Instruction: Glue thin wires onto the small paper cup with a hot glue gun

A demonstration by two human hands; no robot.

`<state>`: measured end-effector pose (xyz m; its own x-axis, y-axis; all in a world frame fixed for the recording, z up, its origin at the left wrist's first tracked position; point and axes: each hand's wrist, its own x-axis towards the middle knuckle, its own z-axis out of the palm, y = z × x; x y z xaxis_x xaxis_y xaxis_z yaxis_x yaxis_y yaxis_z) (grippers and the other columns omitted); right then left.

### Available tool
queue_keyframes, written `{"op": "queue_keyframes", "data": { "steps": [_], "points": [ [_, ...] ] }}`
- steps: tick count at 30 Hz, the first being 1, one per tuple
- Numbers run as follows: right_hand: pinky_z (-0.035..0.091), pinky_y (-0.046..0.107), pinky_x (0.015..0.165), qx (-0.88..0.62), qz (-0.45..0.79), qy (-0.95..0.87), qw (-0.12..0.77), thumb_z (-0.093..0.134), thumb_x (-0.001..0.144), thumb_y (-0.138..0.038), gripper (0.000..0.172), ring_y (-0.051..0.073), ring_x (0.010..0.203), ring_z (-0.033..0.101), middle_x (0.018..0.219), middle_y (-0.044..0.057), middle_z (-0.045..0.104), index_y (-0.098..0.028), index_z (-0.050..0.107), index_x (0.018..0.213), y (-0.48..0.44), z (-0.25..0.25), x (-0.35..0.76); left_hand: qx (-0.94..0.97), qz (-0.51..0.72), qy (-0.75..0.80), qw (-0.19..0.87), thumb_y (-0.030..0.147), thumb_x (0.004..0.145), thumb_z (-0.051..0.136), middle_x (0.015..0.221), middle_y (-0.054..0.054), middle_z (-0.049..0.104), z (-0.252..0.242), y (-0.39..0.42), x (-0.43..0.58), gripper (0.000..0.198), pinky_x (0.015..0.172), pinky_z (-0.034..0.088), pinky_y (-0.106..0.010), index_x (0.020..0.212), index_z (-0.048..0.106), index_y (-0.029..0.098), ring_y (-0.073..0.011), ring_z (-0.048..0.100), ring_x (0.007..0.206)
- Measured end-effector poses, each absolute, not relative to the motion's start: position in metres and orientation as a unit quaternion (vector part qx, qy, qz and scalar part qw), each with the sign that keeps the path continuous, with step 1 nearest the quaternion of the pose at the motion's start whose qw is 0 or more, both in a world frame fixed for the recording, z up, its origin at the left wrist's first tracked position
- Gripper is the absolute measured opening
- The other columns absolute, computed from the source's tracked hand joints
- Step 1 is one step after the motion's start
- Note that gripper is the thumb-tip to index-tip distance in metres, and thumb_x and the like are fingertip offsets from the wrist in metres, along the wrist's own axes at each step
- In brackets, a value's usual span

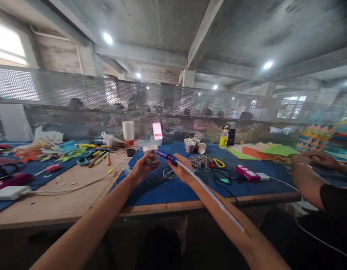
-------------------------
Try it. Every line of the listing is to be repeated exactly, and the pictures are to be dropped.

Task result.
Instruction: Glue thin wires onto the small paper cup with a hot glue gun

A demonstration by two human hands; no robot.

`<state>`: measured end-effector pose (xyz m; its own x-axis, y-axis; all in a world frame fixed for the recording, z up, its origin at the left wrist's first tracked position; point and axes: each hand's wrist, its own x-axis towards the middle knuckle, its own z-axis out of the palm, y = z × x; x y z xaxis_x xaxis_y xaxis_z yaxis_x yaxis_y yaxis_z) (grippers and the other columns omitted); right then left.

### Available tool
queue_keyframes, written `{"op": "queue_keyframes", "data": { "steps": [_], "points": [ [_, ...] ] }}`
- steps: tick count at 30 Hz, the first being 1, one per tuple
- Numbers run as follows: right_hand: pinky_z (-0.035..0.091), pinky_y (-0.046..0.107), pinky_x (0.015..0.165), qx (-0.88..0.62), qz (-0.45..0.79), qy (-0.95..0.87), qw (-0.12..0.77), thumb_z (-0.093..0.134), thumb_x (-0.001..0.144), thumb_y (-0.138..0.038), gripper (0.000..0.172), ring_y (-0.051..0.073), ring_x (0.010..0.203), ring_z (-0.033..0.101), middle_x (0.018..0.219), middle_y (-0.044..0.057), middle_z (-0.045..0.104), index_y (-0.098..0.028), index_z (-0.050..0.107), index_x (0.018..0.213), y (-0.48..0.44), z (-0.25..0.25), x (-0.35..0.76); left_hand: qx (-0.94..0.97), qz (-0.51..0.72), qy (-0.75..0.80), qw (-0.19..0.87), thumb_y (-0.030..0.147), thumb_x (0.004..0.145), thumb_z (-0.051..0.136), middle_x (0.015..0.221), middle_y (-0.054..0.054), middle_z (-0.049..0.104), z (-0.252..0.242), y (-0.39..0.42), x (-0.43..0.58), gripper (0.000..0.198), pinky_x (0.015..0.172), pinky_z (-0.034..0.088), pinky_y (-0.106..0.010), index_x (0.020..0.212), index_z (-0.048..0.106), index_y (-0.029..0.098), ring_y (-0.073..0.011), ring_z (-0.048..0.100), ring_x (0.007..0.206)
- Measured end-effector poses, each absolute, not relative to the motion's start: position in metres and orientation as a unit quaternion (vector part qx, qy, qz and scalar part qw), each with the sign that keeps the path continuous, with step 1 nearest the quaternion of the pose at the motion's start whose qw is 0 or more, both in a world frame fixed for the recording, z up, its origin at the left wrist's first tracked position
- Gripper is the absolute measured opening
- The other columns absolute, computed from the source's tracked hand joints
- Step 1 is one step after the motion's start
- Note that gripper is the thumb-tip to index-tip distance in metres, and thumb_x and the like are fingertip offsets from the wrist in metres, along the wrist's own axes at each step
- In brackets, a value's usual span

The exercise calls for nothing more.